Records from a data collection:
[Start of section]
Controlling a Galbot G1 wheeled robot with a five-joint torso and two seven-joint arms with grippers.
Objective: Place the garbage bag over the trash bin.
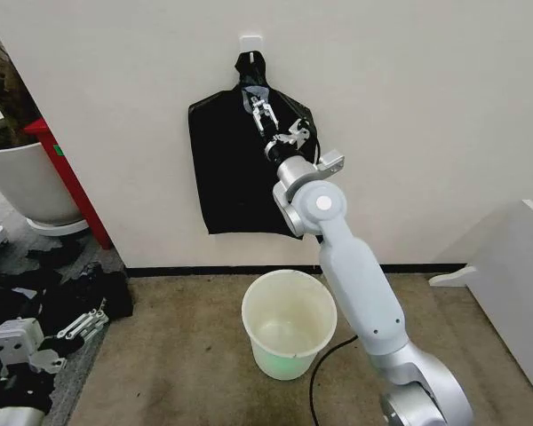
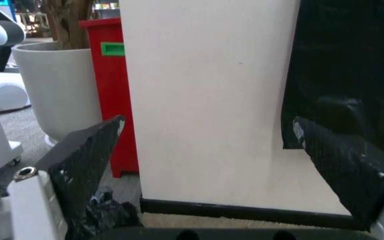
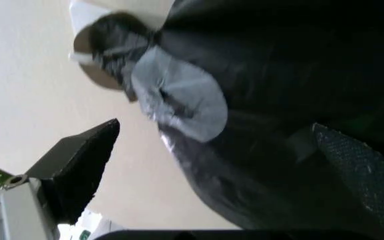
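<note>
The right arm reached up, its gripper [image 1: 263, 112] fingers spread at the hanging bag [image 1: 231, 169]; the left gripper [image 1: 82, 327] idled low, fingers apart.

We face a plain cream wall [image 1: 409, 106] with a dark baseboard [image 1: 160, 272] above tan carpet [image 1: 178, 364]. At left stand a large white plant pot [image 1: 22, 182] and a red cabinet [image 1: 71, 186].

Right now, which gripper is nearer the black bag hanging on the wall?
Right. The right gripper is raised against the upper part of the hanging bag, fingers open. The left gripper sits low by the floor, well off to the robot's left.
</note>
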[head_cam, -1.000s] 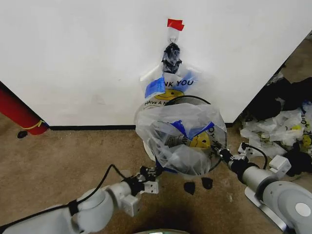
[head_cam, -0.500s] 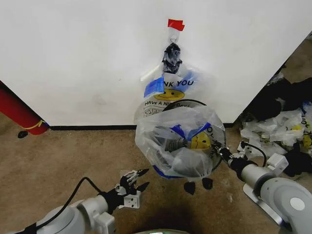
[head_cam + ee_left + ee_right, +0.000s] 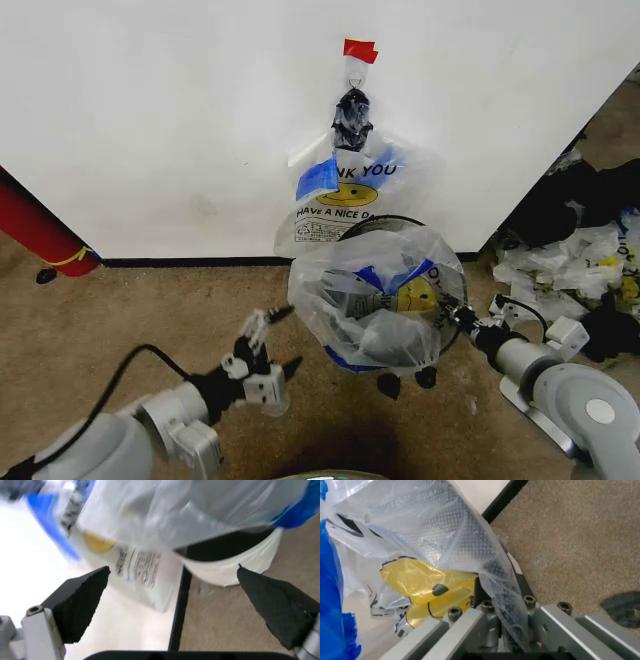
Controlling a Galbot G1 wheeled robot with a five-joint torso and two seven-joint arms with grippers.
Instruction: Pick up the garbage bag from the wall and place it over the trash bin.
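The left gripper has let go and backed off to the left of the trash bin, its jaws now spread wide and empty, so that side is released. The garbage bag is draped over the bin, its edge pinched by the right gripper at the bin's right (a second smiley bag hangs on the wall behind the bin). Brown carpet lies around the bin, and a heap of bags to its right
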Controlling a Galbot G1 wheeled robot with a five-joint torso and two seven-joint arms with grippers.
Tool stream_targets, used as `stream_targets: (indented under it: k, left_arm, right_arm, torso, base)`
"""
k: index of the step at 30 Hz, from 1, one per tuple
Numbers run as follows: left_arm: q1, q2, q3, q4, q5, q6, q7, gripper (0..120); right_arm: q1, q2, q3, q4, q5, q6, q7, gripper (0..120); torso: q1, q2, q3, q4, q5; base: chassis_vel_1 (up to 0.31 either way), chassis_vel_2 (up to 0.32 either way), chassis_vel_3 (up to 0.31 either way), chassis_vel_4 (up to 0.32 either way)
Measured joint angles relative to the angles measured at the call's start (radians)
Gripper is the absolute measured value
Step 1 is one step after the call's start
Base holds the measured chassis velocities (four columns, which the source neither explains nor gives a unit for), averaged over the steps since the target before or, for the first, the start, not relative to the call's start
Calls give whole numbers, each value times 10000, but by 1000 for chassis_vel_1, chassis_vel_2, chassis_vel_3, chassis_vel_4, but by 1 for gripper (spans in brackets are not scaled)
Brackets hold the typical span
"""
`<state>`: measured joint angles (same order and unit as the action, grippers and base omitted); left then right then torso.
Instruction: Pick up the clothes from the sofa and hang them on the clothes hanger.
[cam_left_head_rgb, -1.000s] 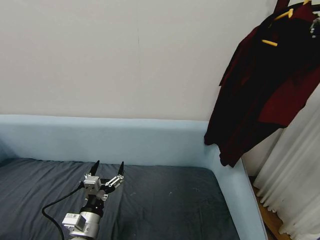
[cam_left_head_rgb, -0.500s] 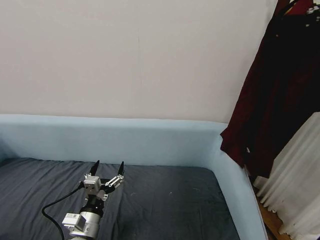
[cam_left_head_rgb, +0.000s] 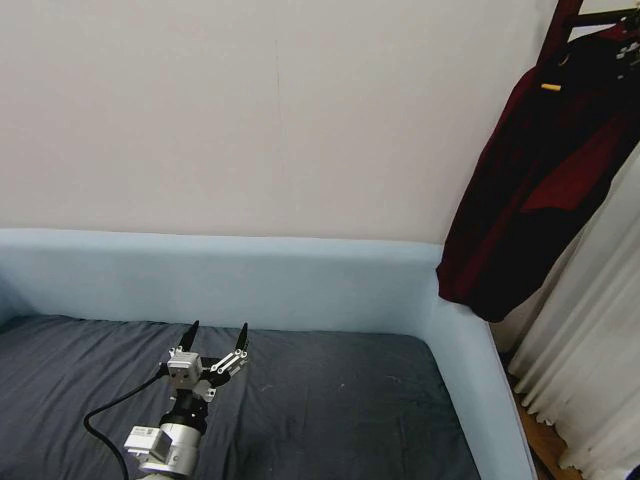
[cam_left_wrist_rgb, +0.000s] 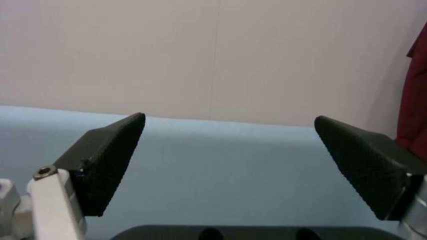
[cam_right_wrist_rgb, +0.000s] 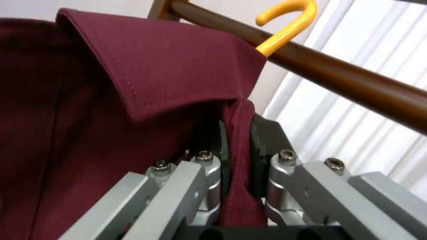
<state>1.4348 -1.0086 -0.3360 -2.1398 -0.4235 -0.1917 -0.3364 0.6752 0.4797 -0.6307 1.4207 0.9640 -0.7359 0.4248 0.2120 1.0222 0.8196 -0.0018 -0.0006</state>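
— pale wall (cam_left_head_rgb: 250, 120), blue sofa (cam_left_head_rgb: 300, 285) with its dark seat (cam_left_head_rgb: 330, 400) below us. where is the shirt?
— up at the far right. the dark red shirt (cam_left_head_rgb: 530, 200) hangs beside the white curtain (cam_left_head_rgb: 590, 360), above the sofa's arm.
— it has moved, hasn't it?
— yes. a second ago it hung spread toward the sofa, then it swung right and hung straight. now we see it drawn higher, its top up by the wooden rail (cam_right_wrist_rgb: 333, 65).
— and the right gripper (cam_right_wrist_rgb: 233, 145)?
— clenched on a fold of fabric just under the collar (cam_right_wrist_rgb: 167, 65). the yellow hanger hook (cam_right_wrist_rgb: 287, 22) sits right at the rail, though we cannot tell whether it is seated over it.
— the left gripper (cam_left_head_rgb: 220, 327)?
— parked low over the seat, fingers spread, holding nothing.
— so what does that mean for us?
— we judge the hanging is nearly done. letting go only makes sense once the hook bears the weight.
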Motion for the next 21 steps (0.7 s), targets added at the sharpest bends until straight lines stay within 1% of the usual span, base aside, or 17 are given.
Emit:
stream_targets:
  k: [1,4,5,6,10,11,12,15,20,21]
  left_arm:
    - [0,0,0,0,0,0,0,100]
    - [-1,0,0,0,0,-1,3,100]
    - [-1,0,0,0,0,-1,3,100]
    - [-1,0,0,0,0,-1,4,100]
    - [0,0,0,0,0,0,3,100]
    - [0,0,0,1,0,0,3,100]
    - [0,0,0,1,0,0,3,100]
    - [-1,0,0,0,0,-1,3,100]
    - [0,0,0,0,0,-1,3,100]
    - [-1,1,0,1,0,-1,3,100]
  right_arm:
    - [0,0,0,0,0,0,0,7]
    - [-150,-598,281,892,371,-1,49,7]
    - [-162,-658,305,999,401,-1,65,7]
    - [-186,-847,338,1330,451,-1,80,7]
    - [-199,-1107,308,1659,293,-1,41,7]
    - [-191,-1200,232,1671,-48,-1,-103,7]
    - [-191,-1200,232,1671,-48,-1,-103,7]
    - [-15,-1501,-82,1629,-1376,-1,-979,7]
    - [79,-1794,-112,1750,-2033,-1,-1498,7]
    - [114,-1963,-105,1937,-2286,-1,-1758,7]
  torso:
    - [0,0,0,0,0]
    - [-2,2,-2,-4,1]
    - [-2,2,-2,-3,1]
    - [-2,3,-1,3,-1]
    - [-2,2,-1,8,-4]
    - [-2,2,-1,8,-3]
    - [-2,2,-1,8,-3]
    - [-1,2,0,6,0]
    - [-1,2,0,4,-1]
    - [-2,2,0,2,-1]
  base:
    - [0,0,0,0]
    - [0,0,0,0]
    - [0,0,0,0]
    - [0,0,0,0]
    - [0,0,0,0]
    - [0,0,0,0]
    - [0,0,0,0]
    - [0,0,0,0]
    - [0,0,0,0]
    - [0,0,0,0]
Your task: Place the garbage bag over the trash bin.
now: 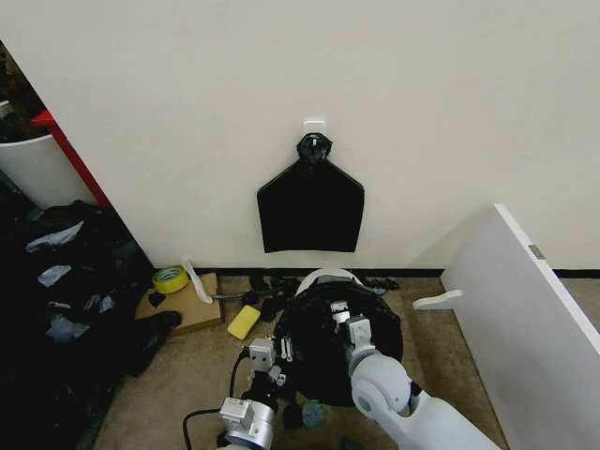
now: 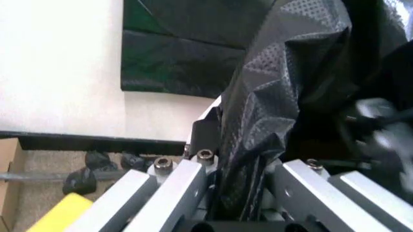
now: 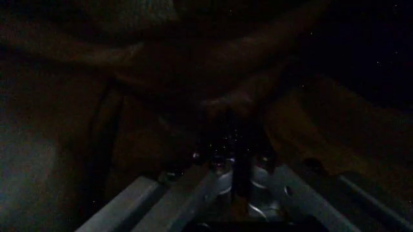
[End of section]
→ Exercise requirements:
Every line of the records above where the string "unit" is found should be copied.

→ Output for this exercise:
Base holds the measured chassis velocities (four columns, which the source neither explains nor gives a unit for), averaged over the steps since the target before or, for the first, the start, not relative to the call's start
`<state>`: measured joint angles (same order and unit as the action, grippers and base omitted); left then right then torso.

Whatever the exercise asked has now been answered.